É nessa fase que Syd começa a escrever mais músicas, sempre com letras extravagantes e originais. A banda vira uma das favoritas de vários clubs como o UFO Club, o Marquee e o Roundhouse.
Mas a banda dá o salto para o sucesso no ano de 1967. Aparecem em um documentário, lançam os singles "Arnold Layne" e "See Emily Play" e o disco de estreia, o cultuado "Piper at the gates of dawn" (gravado em Abbey Road).

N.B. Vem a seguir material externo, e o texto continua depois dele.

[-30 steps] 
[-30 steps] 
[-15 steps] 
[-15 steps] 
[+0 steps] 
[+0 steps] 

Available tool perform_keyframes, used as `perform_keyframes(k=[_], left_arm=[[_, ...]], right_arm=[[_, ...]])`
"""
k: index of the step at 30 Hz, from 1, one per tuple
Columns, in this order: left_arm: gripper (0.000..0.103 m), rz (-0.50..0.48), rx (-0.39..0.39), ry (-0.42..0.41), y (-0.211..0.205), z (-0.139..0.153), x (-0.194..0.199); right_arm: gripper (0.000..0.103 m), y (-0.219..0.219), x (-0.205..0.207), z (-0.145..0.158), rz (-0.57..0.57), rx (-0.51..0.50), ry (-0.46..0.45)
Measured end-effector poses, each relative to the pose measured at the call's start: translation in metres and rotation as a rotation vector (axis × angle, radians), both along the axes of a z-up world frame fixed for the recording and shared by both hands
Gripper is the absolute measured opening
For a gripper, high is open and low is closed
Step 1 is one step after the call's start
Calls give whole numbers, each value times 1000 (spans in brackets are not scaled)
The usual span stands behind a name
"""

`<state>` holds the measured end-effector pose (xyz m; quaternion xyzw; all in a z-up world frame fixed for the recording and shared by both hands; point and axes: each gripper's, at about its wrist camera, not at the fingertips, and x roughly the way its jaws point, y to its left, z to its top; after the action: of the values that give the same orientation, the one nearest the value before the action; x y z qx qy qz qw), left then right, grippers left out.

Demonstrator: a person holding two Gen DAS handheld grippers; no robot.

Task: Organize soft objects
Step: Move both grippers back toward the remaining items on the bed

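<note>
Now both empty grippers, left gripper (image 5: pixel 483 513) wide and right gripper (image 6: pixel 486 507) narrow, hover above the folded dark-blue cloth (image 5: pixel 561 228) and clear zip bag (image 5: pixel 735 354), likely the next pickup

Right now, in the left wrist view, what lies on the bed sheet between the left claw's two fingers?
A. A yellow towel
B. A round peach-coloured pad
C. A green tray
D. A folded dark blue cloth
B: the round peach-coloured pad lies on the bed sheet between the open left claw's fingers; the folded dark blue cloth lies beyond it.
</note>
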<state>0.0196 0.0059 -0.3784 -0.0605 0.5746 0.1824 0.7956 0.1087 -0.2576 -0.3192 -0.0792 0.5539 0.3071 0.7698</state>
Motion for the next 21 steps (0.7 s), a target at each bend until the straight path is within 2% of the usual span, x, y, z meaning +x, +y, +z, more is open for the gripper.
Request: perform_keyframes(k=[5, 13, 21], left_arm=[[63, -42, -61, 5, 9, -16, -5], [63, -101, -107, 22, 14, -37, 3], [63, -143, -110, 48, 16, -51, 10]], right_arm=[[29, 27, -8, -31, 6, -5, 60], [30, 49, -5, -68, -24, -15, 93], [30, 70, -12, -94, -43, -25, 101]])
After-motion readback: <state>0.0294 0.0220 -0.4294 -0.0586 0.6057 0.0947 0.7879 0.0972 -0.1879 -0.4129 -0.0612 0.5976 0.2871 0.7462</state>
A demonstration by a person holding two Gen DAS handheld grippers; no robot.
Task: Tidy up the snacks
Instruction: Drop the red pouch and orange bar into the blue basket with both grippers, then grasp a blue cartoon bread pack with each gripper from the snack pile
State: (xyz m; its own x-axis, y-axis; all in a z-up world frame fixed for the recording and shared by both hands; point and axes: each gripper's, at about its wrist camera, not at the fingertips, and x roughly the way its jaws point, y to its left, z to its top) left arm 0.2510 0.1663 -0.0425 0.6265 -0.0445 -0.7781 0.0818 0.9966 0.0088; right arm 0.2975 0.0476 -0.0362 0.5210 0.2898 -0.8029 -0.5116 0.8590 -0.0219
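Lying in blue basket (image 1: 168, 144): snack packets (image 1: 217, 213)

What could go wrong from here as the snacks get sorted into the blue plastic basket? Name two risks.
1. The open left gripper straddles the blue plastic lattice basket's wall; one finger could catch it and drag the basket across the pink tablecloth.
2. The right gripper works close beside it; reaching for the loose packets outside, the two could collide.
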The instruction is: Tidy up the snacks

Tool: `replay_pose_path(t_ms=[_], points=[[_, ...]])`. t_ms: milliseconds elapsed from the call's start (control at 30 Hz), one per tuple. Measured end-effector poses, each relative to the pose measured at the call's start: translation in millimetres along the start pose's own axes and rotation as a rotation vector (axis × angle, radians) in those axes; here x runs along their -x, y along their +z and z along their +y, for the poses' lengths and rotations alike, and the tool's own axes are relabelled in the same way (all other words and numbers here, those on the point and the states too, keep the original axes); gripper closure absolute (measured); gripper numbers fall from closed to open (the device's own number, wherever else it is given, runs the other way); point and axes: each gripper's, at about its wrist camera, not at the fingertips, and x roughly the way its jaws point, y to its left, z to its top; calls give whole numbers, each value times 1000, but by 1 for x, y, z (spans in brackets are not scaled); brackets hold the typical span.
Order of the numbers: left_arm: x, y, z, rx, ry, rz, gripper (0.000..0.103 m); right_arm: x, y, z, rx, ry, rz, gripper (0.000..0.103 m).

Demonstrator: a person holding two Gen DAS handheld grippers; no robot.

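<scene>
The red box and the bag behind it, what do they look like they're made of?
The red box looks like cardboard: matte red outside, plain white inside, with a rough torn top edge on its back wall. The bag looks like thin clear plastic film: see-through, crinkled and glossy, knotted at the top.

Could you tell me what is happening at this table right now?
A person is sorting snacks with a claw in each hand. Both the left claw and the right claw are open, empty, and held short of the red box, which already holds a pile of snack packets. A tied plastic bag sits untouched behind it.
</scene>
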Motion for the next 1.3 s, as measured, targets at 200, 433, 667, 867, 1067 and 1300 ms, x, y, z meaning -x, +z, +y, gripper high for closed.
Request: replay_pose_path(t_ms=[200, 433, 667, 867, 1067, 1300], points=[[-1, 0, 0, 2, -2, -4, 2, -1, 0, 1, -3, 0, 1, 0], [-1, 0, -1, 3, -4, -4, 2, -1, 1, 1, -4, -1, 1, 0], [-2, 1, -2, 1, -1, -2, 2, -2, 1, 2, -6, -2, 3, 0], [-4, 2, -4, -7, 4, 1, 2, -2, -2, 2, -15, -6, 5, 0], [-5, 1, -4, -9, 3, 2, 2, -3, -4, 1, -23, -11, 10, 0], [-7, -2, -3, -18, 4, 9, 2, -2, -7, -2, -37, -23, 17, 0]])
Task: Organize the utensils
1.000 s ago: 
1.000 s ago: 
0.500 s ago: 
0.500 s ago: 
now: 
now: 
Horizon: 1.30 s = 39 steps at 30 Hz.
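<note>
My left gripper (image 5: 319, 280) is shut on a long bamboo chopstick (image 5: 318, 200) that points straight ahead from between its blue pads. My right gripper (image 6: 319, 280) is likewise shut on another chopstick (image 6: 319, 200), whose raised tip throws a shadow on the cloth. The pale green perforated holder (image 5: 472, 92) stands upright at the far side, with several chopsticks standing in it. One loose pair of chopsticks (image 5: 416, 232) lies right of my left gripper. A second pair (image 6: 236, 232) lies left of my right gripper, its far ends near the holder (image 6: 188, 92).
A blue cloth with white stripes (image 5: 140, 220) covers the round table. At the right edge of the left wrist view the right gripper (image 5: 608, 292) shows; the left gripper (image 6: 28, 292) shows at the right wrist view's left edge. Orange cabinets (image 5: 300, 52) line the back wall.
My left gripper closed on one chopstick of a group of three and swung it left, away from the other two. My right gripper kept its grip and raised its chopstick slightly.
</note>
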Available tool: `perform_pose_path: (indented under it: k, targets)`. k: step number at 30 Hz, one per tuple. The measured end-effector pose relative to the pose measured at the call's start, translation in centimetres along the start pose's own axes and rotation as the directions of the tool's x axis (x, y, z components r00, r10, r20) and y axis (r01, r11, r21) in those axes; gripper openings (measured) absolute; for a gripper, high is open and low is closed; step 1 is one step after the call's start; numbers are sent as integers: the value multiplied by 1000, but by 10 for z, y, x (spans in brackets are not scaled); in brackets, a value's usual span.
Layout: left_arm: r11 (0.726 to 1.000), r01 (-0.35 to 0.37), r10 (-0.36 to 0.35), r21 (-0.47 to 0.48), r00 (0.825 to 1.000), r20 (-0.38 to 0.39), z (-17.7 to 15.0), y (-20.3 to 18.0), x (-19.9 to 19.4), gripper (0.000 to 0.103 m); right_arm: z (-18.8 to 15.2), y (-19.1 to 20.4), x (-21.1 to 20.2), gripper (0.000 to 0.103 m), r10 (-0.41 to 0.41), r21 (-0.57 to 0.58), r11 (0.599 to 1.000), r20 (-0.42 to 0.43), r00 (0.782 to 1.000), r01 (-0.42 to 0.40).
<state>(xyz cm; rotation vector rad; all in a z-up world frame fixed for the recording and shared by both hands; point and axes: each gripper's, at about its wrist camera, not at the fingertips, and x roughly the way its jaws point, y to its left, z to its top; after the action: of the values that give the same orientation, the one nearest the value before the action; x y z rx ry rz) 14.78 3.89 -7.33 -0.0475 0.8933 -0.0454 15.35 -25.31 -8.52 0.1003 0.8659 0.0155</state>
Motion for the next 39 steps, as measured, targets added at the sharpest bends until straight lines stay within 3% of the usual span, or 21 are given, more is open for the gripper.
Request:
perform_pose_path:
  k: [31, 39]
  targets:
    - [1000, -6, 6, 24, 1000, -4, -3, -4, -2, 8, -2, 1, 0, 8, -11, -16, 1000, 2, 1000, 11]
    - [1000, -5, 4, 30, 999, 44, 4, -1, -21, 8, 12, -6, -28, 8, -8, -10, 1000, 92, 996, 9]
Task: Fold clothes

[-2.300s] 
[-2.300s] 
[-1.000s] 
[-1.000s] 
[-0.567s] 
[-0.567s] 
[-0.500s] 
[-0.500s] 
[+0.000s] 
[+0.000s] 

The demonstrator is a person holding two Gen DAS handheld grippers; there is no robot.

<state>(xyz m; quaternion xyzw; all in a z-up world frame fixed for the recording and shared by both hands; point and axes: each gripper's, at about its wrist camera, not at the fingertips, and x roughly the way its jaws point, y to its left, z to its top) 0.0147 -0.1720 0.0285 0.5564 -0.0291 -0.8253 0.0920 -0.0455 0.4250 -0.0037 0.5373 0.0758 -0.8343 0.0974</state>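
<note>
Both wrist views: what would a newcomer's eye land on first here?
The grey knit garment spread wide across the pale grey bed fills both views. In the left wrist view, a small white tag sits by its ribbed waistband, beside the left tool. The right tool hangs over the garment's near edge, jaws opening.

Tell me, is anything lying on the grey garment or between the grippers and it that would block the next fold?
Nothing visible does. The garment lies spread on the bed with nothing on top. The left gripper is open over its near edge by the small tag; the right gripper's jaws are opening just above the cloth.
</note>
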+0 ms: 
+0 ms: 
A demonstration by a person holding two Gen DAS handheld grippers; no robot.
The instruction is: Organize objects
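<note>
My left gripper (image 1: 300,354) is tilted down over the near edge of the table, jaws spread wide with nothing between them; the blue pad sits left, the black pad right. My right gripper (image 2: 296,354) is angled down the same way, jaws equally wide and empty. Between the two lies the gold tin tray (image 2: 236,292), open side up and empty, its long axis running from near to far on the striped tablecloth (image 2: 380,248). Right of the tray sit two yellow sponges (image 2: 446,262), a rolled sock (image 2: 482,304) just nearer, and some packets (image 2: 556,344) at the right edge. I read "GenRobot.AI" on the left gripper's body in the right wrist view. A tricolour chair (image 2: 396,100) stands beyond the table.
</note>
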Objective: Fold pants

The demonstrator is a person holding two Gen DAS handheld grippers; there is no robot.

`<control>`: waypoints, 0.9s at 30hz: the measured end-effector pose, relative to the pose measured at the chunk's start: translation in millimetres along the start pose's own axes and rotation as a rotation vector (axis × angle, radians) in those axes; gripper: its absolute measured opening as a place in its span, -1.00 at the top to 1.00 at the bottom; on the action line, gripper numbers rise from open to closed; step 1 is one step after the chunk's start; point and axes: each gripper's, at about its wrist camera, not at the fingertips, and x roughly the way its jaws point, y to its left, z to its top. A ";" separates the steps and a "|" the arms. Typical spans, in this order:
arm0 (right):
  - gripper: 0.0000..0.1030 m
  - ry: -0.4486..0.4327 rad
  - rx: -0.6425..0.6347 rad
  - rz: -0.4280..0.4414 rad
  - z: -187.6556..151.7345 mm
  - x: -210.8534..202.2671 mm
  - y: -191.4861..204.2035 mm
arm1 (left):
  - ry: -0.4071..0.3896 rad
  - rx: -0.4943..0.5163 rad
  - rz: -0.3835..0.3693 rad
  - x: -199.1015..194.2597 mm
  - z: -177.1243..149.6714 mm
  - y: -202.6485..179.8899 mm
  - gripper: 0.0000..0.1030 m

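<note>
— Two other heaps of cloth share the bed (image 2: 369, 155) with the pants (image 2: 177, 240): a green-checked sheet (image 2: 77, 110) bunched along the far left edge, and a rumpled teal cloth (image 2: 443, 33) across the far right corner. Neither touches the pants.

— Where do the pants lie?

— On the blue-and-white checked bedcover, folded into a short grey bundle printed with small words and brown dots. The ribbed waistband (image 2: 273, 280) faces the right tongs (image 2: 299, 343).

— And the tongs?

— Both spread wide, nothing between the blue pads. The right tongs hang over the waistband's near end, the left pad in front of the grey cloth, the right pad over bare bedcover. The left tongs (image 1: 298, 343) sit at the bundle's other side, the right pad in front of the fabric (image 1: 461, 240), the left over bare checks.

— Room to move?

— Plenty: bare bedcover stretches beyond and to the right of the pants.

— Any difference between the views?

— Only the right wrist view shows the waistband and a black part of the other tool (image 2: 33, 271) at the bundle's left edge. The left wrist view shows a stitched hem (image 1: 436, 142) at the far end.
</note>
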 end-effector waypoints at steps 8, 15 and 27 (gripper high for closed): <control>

A banda se consolida como a mais importante do emergente cenário psicodélico britânico, com composições curtas, experimentais, não-lineares, viajantes e inovadoras. É e Syd o maior responsável por essas músicas. Quase todas as composições do primeiro álbum são dele (Waters assina uma música).
Se já há algum tempo o jovem compositor tomava LSD (e as viagens o inspiraram em muitas das músicas) o sucesso faz com que Syd abuse no uso do alucinógeno. Isso porque ele queria que a banda continuasse desconhecida do grande público e não conseguia se ver na função de frontman de uma grande banda. Cada vez sentindo-se mais pressionado, não vê nenhum saída que não fosse se alienar cada vez mais fazendo uso da droga.
Começa o processo de alienação e enlouquecimento do compositor. Assim como suas composições, seu comportamente se torna totalmente imprevisível. Syd muitas vezes ficava olhando para o nada, e isso no meio de apresentações (Waters mais tarde definiria os seus olhos como black holes na música "Shine On..."). Por causa de seu comportamento, fica cada vez mais complicado para a banda se apresentar ao vivo.
É nesse momento que David Gilmour se junta à banda.
Inicialmente, a ideia era que Syd continuasse compondo mas quem tocaria ao vivo seria Gilmour. A ideia não dá certo e Barrett sai da banda em março de 68. Sai no álbum "Saucerful of Secrets" sua última contribuição, "Jugband Blues". A faixa representa o adeus de Barrett à banda, onde Syd fala de sua alienação em relação aos outros membros de forma sarcástica.
A letra da música deu fruto a diversas interpretações. Algumas sugerem que Syd faz uma crítica aos companheiros que o afastam, em outras pode ser interpretada como um adeus lúcido de Barrett da banda, uma última prova de sua genialidade.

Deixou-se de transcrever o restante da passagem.